**About this exercise:** Quote the line containing "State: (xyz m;" and all lines that follow it in the listing below, exactly as written.

**Data excerpt:**
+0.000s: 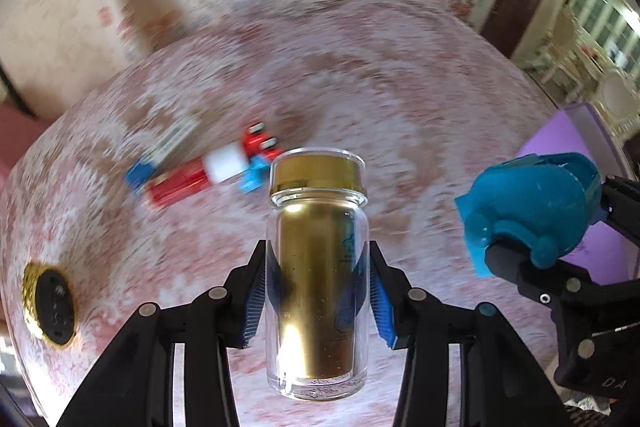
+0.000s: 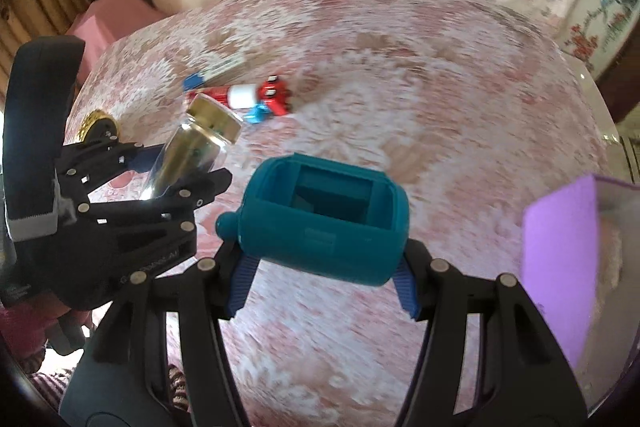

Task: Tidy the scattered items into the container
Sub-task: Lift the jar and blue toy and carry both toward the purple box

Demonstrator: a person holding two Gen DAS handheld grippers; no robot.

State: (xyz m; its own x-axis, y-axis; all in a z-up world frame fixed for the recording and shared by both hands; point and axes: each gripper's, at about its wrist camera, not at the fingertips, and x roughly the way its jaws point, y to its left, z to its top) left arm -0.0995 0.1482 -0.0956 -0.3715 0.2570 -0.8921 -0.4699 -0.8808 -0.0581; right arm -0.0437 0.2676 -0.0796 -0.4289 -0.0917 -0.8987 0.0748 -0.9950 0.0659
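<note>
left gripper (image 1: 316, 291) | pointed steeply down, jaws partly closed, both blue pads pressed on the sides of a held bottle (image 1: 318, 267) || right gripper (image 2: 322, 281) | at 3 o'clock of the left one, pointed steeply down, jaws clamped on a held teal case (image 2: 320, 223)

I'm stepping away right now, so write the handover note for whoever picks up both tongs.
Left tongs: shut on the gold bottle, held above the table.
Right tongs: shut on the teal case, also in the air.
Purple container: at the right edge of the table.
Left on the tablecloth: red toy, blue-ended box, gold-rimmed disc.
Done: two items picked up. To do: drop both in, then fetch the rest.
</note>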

**Answer to this task:**
State: (xyz m; its own x-axis, y-axis; all in a z-up world frame fixed for the recording and shared by both hands; point and axes: each gripper's, at about its wrist camera, not at the fingertips, and x roughly the way its jaws point, y to its left, z to its top) left arm -0.0995 0.1482 -0.0956 -0.3715 0.2570 -0.8921 -0.4699 -0.8808 -0.0581; right arm -0.0437 0.2676 -0.0796 -0.4289 -0.0917 -0.8987 0.0748 -0.9950 0.0659
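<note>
left gripper (image 1: 316, 291) | pointed steeply down, jaws partly closed, both blue pads pressed on the sides of a held bottle (image 1: 318, 267) || right gripper (image 2: 322, 281) | at 3 o'clock of the left one, pointed steeply down, jaws clamped on a held teal case (image 2: 320, 223)

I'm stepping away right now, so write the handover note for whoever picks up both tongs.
Left tongs: shut on the gold bottle, held above the table.
Right tongs: shut on the teal case, also in the air.
Purple container: at the right edge of the table.
Left on the tablecloth: red toy, blue-ended box, gold-rimmed disc.
Done: two items picked up. To do: drop both in, then fetch the rest.
</note>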

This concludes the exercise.